My only guess about the origin of this story is that Jet Li was traveling in France and some French official called him a midget or something. I'm sure the French police have their problems, but this movie portrays them as a street gang. At the heart of the problem is France's most decorated cop, Jean-Pierre Richard (Tcheky Karyo). Liu Jian comes over from China to help out Jean-Pierre and is promptly framed and chased about Paris. Jean-Pierre is such a rogue that while chasing Liu Jian (Jet Li), he's able to shoot and kill innocent motorists and nobody files a report. Right. Even the LAPD can't get away with that.
This in itself would be a perfectly passable story if only Jet Li would stick to his strengths and beat the living crap out of everybody he meets. Instead, Li bumps in to Jessica (Bridget Fonda) and the story takes a turn that would cause any writing teachers in the audience to go apoplectic with rage. Jessica is -- I kid you not -- a hooker with a heart of gold who's in the business only because Jean-Pierre is holding her daughter hostage. Naturally, the otherwise detached Liu Jian suddenly finds meaning in his life and decides to save Jessica's daughter, in case Jean-Pierre's attempts to kill him weren't reason enough to get motivated.

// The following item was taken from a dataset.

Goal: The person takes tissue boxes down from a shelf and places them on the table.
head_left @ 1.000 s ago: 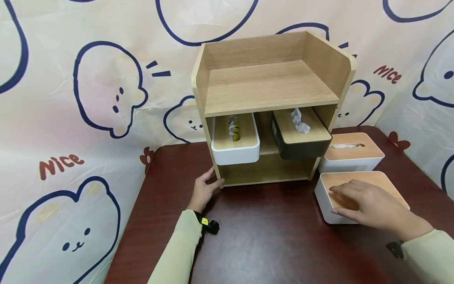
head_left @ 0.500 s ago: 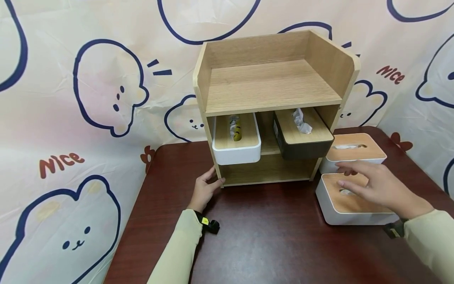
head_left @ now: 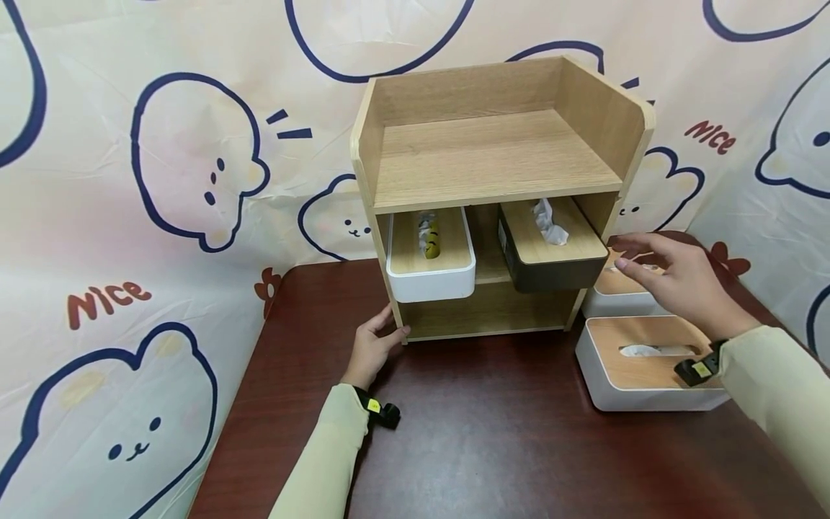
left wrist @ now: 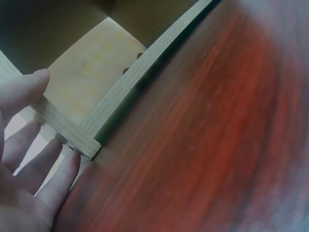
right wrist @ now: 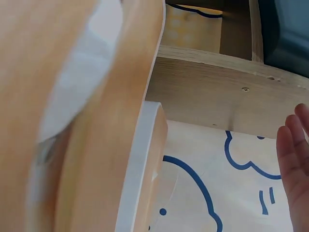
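I can see the left hand (head_left: 372, 349) pinching a pale wooden shelf unit (head_left: 496, 155) at its lower left edge; the right hand (head_left: 681, 280) hovers (fingers loosely parted) over a white, wood-lidded rectangular tissue box (head_left: 622, 303), behind a matching box (head_left: 638, 375).

My head view is evenly bright, with soft glare on the table (head_left: 447, 454) toward its near edge and shade inside the shelf (head_left: 496, 155); my left wrist feed is hazy, my right blurs the nearest lid (right wrist: 107, 145).
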The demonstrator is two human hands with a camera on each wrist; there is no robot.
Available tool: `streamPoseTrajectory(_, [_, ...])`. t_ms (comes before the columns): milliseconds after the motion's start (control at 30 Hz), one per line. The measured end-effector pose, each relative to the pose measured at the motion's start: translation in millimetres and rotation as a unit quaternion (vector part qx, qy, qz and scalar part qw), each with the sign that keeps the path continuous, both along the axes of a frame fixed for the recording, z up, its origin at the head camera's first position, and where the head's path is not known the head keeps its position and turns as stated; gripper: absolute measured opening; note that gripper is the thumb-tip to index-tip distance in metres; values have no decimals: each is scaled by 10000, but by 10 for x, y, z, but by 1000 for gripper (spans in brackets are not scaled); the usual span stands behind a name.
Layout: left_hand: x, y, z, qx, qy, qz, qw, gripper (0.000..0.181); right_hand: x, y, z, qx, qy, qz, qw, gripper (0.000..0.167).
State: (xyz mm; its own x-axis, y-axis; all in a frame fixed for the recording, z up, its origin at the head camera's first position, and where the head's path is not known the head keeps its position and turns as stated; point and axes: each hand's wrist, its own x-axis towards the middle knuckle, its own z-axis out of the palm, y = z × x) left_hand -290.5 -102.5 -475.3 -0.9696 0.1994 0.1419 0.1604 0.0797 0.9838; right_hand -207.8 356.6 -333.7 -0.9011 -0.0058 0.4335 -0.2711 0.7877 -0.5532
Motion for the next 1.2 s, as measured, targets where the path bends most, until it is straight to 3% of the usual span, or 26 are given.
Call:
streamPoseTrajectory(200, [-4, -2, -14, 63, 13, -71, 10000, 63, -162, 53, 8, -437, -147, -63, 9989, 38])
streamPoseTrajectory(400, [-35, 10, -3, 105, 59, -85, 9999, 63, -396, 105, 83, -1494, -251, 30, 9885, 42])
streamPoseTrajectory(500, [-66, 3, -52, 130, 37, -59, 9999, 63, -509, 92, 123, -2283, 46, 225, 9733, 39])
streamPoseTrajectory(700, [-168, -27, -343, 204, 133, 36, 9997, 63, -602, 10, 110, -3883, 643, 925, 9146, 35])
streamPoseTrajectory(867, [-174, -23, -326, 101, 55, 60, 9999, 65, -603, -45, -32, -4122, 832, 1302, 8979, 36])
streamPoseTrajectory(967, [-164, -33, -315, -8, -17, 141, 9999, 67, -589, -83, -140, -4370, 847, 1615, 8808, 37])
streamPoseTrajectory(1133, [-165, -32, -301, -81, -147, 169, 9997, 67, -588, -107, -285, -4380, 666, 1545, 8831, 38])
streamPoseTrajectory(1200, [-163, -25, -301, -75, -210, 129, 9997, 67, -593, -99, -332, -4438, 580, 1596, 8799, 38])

Though there is a litany of stupid things in this film, here are the two most incompetent: In an effort to set Jean-Pierre up, Jessica goes to him and explains that Liu Jian is in "a restaurant." She doesn't say "Le Traviata" or "Le Pizza Hut"; she just says "a restaurant". Apparently there is only one restaurant in all of Paris, because Jean-Pierre and the boys jump in the car and speed right to it. The second stupid thing is Liu Jian's use of little acupuncture needles to do everything from immobilize guys to cause them to bleed out of every pore in their bodies. Liu Jian just sticks them with a little needle and it's all over. Why he even bothers with conventional martial arts is anybody's guess.